San Giovanni Battista et sa musique baroque du XVIIe siècle…
Créée en 1675 en l’église San Giovanni des Fiorentini de Rome, l’oeuvre ne comportait à l’origine aucune mise en scène. Afin de préserver la dimension sacrée de l’ouvrage. Comme c’était d’ailleurs le cas pour tous les oratorios présentés à cette époque. Depuis, beaucoup d’eau a coulé sous les ponts de la Ville Éternelle. Désormais, des décors et des créations vestimentaires viennent en appui de la musique et du chant servir ces événements artistiques dans lesquels le profane et le sacré se mêlent et s’entremêlent dans un ballet incessant.
La magie qui traverse les âges !
En ouverture, l’entrée en scène des différents protagonistes – dont certains évoluent au milieu du public – reste un grand moment. Et les costumes, très impressionnants, vont contribuer à la magie de toute la représentation. J’allais dire du « spectacle » même si je ne suis pas sûr que ce terme obtienne l’approbation des spécialistes du genre. Pourtant, au-delà des intentions religieuses de départ et de la mise en relief d’une lutte implacable entre le bien et le mal, cet oratorio offre tous les ressorts propres à provoquer les émotions les plus universelles et à faire palpiter les cœurs.
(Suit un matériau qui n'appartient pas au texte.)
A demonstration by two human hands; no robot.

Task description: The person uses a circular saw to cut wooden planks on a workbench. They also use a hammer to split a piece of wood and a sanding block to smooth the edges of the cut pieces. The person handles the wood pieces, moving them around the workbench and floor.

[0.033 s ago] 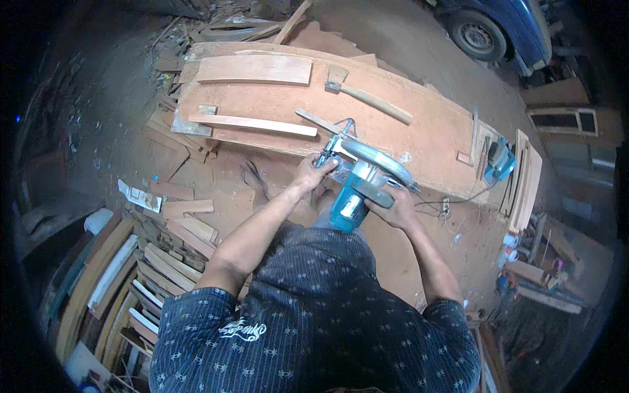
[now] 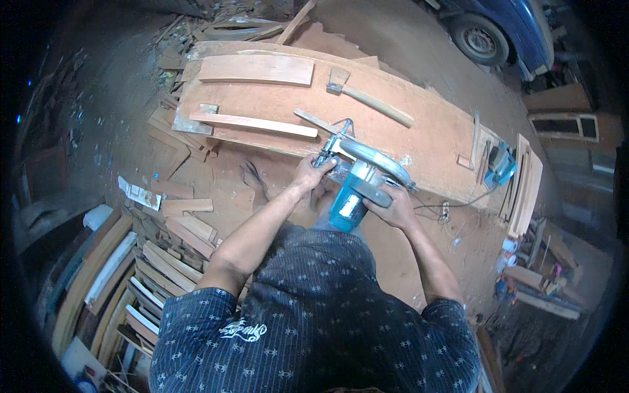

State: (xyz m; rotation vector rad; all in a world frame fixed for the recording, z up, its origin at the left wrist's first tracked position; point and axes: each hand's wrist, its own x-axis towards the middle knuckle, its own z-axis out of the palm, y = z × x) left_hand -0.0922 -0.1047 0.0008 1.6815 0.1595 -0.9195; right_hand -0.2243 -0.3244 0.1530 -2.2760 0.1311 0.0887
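Observation:
A teal circular saw (image 2: 347,206) with a grey blade guard is held in front of my body, at the near edge of the wooden workbench (image 2: 419,121). My right hand (image 2: 395,207) is wrapped round its dark handle. My left hand (image 2: 310,173) grips the front end of the saw by its metal base; the fingertips are partly hidden. Just beyond the saw, a thin wooden strip (image 2: 313,121) lies on the bench. To the left rests a narrow, slightly curved wood piece (image 2: 265,124), its left end on a small block.
Farther back on the bench are a wide board (image 2: 257,69) and a hatchet (image 2: 373,103). A second teal power tool (image 2: 501,165) and a try square (image 2: 474,141) occupy the right end. Offcuts (image 2: 190,229) and stacked curved timber (image 2: 108,275) lie left; a blue vehicle (image 2: 501,29) stands back right.

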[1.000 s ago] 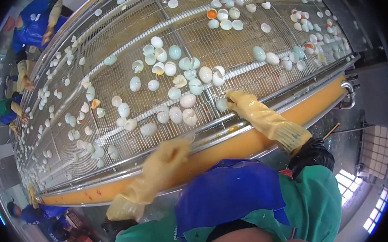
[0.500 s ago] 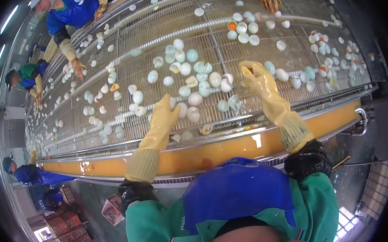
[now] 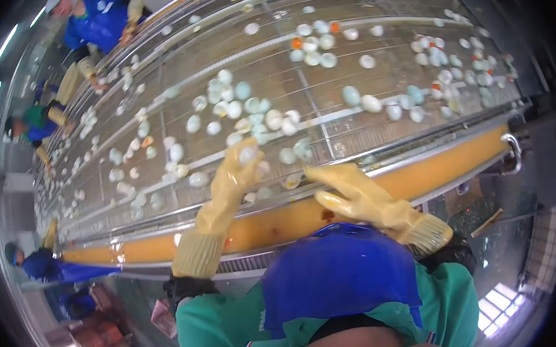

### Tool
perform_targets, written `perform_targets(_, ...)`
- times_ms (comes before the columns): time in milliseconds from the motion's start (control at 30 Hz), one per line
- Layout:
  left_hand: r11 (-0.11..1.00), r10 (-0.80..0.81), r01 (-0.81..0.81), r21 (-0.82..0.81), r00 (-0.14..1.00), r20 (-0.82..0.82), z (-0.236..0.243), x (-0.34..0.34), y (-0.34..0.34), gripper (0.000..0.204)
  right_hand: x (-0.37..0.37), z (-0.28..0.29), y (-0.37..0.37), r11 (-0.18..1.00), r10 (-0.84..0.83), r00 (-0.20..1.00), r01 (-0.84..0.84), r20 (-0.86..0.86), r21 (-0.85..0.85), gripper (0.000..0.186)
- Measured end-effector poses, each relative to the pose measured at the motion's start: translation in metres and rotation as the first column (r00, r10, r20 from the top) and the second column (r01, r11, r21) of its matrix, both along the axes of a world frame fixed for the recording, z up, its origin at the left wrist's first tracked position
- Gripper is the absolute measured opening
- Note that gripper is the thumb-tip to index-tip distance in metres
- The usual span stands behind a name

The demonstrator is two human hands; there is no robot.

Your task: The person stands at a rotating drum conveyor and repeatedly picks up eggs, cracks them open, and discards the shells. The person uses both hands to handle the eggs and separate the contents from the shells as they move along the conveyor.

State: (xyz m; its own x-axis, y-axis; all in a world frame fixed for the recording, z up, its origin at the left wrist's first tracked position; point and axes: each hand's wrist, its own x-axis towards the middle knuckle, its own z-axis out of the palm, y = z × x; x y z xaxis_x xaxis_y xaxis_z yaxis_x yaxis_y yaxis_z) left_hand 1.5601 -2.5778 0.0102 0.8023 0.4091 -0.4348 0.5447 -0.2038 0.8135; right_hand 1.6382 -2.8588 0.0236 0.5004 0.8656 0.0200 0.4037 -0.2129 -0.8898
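Note:
My left hand (image 3: 230,177), in a long yellow rubber glove, is closed around a whitish egg (image 3: 248,154) at the near edge of the wire-mesh conveyor (image 3: 270,61). Over the trough of orange-yellow liquid (image 3: 269,229) is my right hand (image 3: 363,196), gloved the same way, its fingers stretched out and apart. No object shows in it. Just beyond the right fingertips, a broken shell with yolk traces (image 3: 291,181) lies by the rail. Pale blue and white eggs and shells (image 3: 258,113) cluster on the mesh between and beyond my hands.
Metal rails border the conveyor. More shells with orange bits (image 3: 441,65) are at the right. Co-workers in blue aprons (image 3: 103,21) stand along the far left side, and another (image 3: 45,260) is at the near left. Reddish crates (image 3: 103,344) stand on the floor.
My left hand has closed around a whitish egg. My right hand has come back toward me from over the mesh, down to the trough, and its fingers have spread. The view has shifted slightly.

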Motion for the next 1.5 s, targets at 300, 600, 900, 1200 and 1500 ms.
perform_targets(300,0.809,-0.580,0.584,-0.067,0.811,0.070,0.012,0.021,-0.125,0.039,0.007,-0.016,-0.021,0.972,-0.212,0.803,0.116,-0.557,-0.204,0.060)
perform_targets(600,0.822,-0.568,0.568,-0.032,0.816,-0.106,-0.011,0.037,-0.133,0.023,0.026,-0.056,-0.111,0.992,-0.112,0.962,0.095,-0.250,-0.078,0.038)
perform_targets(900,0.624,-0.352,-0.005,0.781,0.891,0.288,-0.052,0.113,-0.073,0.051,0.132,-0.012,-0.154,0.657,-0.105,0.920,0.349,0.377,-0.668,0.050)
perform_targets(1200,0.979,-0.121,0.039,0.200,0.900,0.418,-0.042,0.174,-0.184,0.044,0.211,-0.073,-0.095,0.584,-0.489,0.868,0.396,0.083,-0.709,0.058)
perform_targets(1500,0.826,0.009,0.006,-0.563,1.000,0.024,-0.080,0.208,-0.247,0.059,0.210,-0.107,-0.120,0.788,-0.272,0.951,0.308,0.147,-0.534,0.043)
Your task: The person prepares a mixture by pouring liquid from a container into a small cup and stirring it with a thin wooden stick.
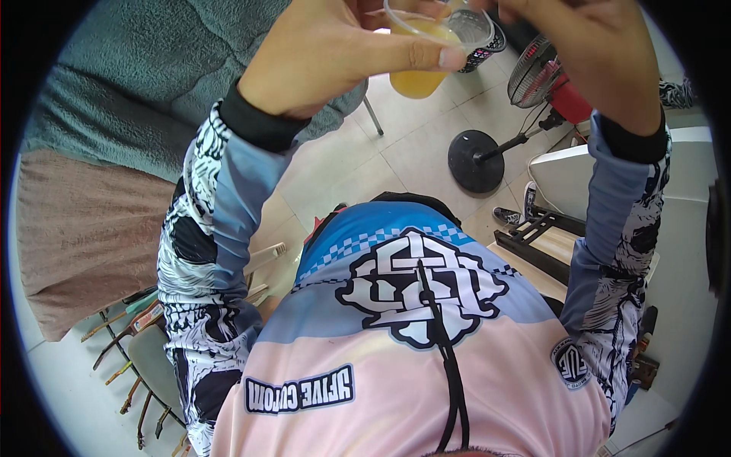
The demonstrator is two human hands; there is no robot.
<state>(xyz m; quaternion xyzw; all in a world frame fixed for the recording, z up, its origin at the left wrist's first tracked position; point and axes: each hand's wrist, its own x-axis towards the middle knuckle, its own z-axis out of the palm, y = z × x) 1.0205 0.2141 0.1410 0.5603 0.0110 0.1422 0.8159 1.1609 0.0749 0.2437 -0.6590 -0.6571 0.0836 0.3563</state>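
Note:
Near the upper edge, my left hand (324, 57) grips a small clear plastic cup (415, 82) of yellow-orange liquid, thumb across its front and fingers behind. Above the liquid the clear plastic rim looks like a loop; whether a separate lid is there, I cannot tell. My right hand (556, 27) is raised at the top right, its fingers curled close to the right side of that clear rim. The frame's upper edge cuts off part of both hands, so what the right fingertips pinch is hidden.
Beyond the cup are a dark patterned bin (487, 53) and a standing fan (476, 161) on the tiled floor. A grey-green blanket (152, 84) and brown cloth (91, 236) lie to the left. A rack (126, 362) stands lower left, and a white panel (563, 171) at right.

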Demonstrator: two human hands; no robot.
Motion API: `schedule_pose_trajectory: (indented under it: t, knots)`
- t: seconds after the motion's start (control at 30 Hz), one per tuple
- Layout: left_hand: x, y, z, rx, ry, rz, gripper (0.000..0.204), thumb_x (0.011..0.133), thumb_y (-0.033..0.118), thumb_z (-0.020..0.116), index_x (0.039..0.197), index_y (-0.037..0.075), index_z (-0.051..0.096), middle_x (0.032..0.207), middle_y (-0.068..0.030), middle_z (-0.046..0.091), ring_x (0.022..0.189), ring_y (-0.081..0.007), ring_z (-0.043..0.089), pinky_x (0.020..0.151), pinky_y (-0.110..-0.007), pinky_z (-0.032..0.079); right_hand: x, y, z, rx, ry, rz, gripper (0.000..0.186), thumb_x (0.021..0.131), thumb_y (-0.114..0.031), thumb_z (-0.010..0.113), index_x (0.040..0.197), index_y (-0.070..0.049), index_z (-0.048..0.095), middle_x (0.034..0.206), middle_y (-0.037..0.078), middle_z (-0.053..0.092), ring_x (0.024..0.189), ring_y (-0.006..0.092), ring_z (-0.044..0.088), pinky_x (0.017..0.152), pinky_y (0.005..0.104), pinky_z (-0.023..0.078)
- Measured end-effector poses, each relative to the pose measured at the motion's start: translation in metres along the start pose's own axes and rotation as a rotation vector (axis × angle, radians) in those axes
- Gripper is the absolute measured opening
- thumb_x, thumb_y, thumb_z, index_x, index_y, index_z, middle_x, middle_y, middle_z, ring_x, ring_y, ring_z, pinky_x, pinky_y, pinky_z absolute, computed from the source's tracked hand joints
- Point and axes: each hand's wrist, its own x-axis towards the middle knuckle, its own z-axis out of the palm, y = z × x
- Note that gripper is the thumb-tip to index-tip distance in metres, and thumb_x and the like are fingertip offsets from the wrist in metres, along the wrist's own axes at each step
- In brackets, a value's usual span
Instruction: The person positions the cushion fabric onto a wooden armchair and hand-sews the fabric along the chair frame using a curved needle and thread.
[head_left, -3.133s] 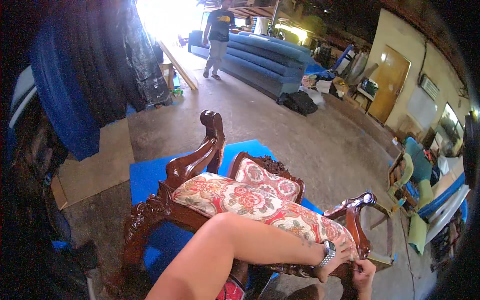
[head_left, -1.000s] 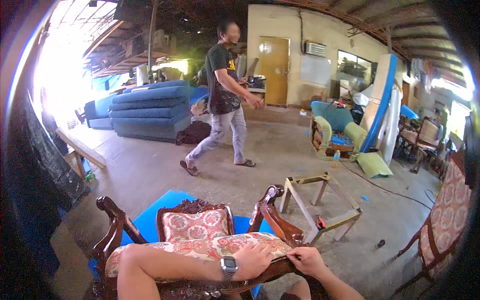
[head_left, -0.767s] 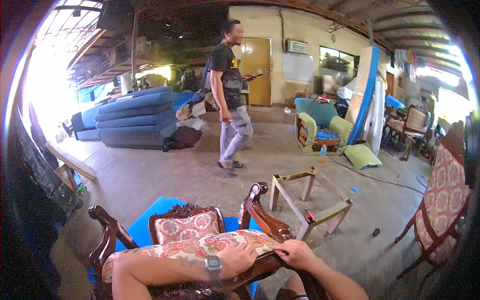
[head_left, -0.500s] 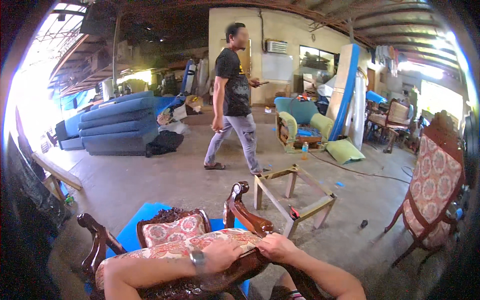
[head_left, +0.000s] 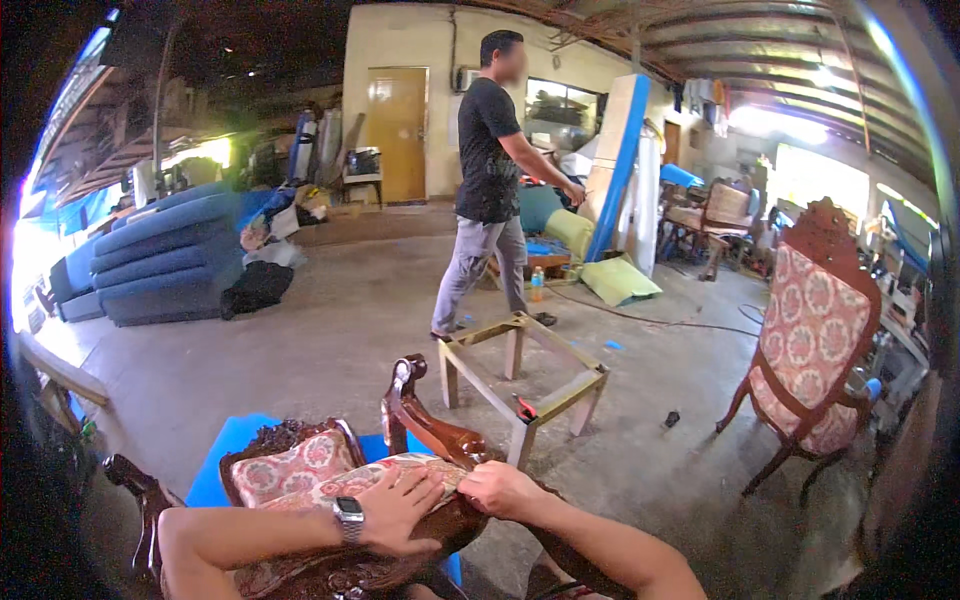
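Observation:
A carved dark-wood armchair (head_left: 430, 430) with floral upholstery lies tipped back in front of me, its seat front toward me. My left hand (head_left: 402, 508), below a wristwatch (head_left: 348, 518), presses flat on the floral seat fabric (head_left: 345, 484) with its fingers spread. At the seat's right corner, beside the curved armrest, my right hand (head_left: 497, 490) is closed on the edge of the upholstery fabric. Its fingertips are mostly hidden. The padded backrest (head_left: 292, 468) shows beyond the seat, above a blue sheet (head_left: 215, 455) on the floor.
A bare wooden frame (head_left: 480, 375) stands just ahead, with a red-handled tool (head_left: 524, 408) on it. To the right is another floral chair (head_left: 815, 320). A person (head_left: 488, 150) in a black shirt walks beyond the frame. Stacked blue cushions (head_left: 165, 260) sit at the left.
My view has swung right. My left hand has opened flat on the seat fabric, while my right stays at the corner. The person has walked rightward.

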Motion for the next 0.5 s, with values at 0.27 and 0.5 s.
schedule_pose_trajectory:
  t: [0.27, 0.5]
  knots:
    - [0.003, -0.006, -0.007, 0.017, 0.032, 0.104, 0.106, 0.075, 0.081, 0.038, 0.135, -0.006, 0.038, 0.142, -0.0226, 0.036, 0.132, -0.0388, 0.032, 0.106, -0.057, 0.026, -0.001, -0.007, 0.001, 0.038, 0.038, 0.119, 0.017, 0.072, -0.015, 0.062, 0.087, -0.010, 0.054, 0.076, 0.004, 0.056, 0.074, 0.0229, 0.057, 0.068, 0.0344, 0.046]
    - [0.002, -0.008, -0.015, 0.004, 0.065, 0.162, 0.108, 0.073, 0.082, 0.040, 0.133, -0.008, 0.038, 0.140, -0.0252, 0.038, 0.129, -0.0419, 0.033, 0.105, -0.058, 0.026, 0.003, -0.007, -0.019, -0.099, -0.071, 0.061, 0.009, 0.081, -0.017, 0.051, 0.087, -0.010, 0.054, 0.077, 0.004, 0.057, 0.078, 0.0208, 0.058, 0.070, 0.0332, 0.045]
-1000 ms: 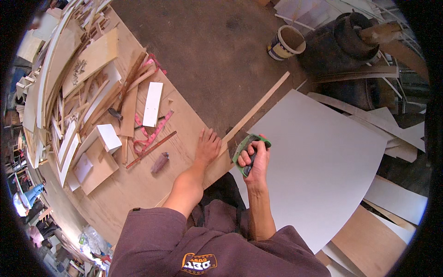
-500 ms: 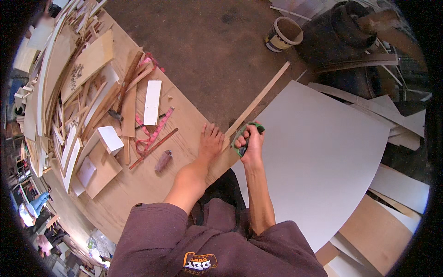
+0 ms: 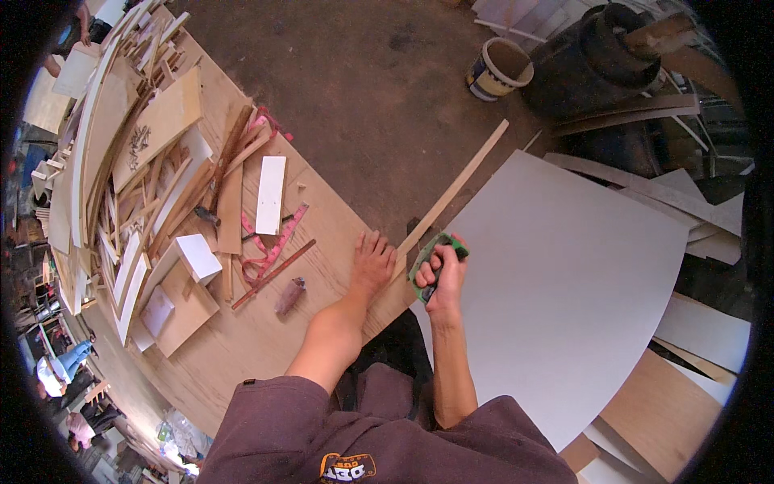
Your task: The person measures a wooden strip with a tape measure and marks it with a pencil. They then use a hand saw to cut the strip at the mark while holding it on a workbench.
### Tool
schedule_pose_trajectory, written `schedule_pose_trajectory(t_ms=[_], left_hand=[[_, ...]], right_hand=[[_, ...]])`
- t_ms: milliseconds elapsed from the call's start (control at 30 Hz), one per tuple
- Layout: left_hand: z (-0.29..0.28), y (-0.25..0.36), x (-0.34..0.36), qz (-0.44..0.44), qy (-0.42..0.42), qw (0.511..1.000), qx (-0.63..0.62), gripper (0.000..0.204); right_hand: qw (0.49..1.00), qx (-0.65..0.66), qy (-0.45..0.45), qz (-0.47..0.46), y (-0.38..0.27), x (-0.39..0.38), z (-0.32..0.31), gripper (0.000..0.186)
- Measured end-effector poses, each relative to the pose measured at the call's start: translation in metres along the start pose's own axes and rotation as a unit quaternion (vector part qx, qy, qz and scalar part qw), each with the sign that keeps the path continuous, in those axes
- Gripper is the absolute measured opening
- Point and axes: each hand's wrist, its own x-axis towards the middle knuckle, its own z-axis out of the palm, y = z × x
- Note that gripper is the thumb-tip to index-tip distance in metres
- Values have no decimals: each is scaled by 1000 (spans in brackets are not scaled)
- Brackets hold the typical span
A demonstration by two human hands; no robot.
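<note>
My left hand lies flat at the workbench's corner, fingers stretched out and together, pressing beside and partly over a narrow wooden strip. That strip juts out past the bench edge, away from me. Just right of it, my right hand is wrapped round the green and black handle of a handsaw. The saw's blade cannot be made out from above. Near my left arm lie a brownish cylindrical piece, a thin reddish stick, a pink tape measure and a white board.
A hammer lies by a big pile of wood offcuts on the left. Right of me is a large white panel, with more boards beyond. A bucket and dark drum stand ahead. Other people are far left.
The whole view has shifted slightly, so the scene sits lower. My right hand with the saw handle has come a little toward me; my left hand stays on the bench corner.
</note>
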Motion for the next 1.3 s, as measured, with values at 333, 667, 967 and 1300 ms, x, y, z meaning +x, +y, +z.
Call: schedule_pose_trajectory(t_ms=[333,667,967,1300], left_hand=[[0,0,-7,-13,-28,1000,-5,27],[1,0,2,2,10,1000,5,22],[6,6,-6,0,11,1000,-5,22],[8,6,-3,13,14,1000,6,21]], right_hand=[[999,23,-19,22,-12,-22,0,39],[1000,16,-7,-4,-4,-15,-7,44],[999,-1,12,-50,28,13,-25,41],[999,-5,-15,-36,2,-20,6,45]])
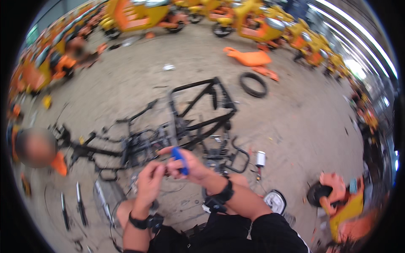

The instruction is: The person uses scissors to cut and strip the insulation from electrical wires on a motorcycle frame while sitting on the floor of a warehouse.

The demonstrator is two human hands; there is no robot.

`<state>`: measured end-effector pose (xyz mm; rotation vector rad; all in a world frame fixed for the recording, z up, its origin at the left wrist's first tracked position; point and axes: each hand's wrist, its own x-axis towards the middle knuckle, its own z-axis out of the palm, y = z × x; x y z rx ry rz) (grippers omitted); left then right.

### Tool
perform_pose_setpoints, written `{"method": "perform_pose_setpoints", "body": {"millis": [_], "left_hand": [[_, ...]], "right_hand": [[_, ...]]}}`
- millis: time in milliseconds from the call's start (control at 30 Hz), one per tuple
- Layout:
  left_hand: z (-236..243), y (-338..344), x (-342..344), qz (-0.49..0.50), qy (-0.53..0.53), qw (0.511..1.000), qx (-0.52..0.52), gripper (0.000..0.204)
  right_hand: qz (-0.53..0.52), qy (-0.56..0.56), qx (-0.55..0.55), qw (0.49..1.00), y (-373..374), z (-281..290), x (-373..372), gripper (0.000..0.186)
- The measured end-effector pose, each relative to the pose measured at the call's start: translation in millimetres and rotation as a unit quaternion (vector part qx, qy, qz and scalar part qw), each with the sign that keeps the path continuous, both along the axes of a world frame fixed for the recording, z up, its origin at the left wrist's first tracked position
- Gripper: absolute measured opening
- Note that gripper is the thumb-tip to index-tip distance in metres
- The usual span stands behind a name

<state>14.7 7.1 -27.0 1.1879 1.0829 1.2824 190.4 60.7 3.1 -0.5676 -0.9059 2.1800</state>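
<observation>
Downward fisheye view from head-height

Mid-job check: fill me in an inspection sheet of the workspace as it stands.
Surface: bare grey floor, littered with parts.
Job's things: blue object in hand, kind unclear; black vehicle frame on the floor beyond the hands.
Clutter: black tyre, orange panel, silver cylinder, round lamp.
Hands: right hand holds the blue object; left hand close beside it, fingers bent, any grip unclear.
Cables: thin dark cable at lower left; its ends are unclear.
Surroundings: yellow-and-orange scooters around the area; another person at far left.
</observation>
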Motion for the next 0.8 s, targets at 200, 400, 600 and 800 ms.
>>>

Pour peu qu’ils soient sensibles. Comme à Broadway pourrait-on presque dire… Eh oui ! Devant nos yeux se joue un drame mettant en lumière la complexité des rapports humains, les contradictions et les ambiguïtés portées par les êtres, la violence des passions, le goût du pouvoir, le tragique qui peut s’inviter dans toutes les vies. Bref, tous les ingrédients d’une véritable comédie musicale à succès. Et bien entendu, on ne peut rester indifférent. Si on ajoute à cela le fait que des spectateurs nés au XVIIe siècle pouvaient assister pratiquement aux mêmes représentations et avec la même ferveur (le décorum en moins), on ne peut qu’applaudir à tout rompre.
La musica è daverro bellissima !
Stradella, compositeur à la vie apparemment mouvementée, signe ici une partition servant à merveille le drame qui se déroule en lui insufflant un supplément de théâtralité s’il en avait besoin. Et les musiciens du « Banquet céleste », la formation dirigée par Damien Guillon, semblent éprouver autant de plaisir à jouer qu’ils en offrent au public présent nombreux ce soir-là dans la Collégiale Saint-Martin. Grâce à eux et à tous les artistes occupant la scène, à leur fougue et à leur inventivité, la tragédie qui va lier Jean-Baptiste, Hérodiade la fille, Hérode, Hérodiade la mère, le Conseiller et le disciple de Jean, se pare d’une humanité et d’une profondeur émouvantes. Et s’inscrit aussi résolument dans la modernité.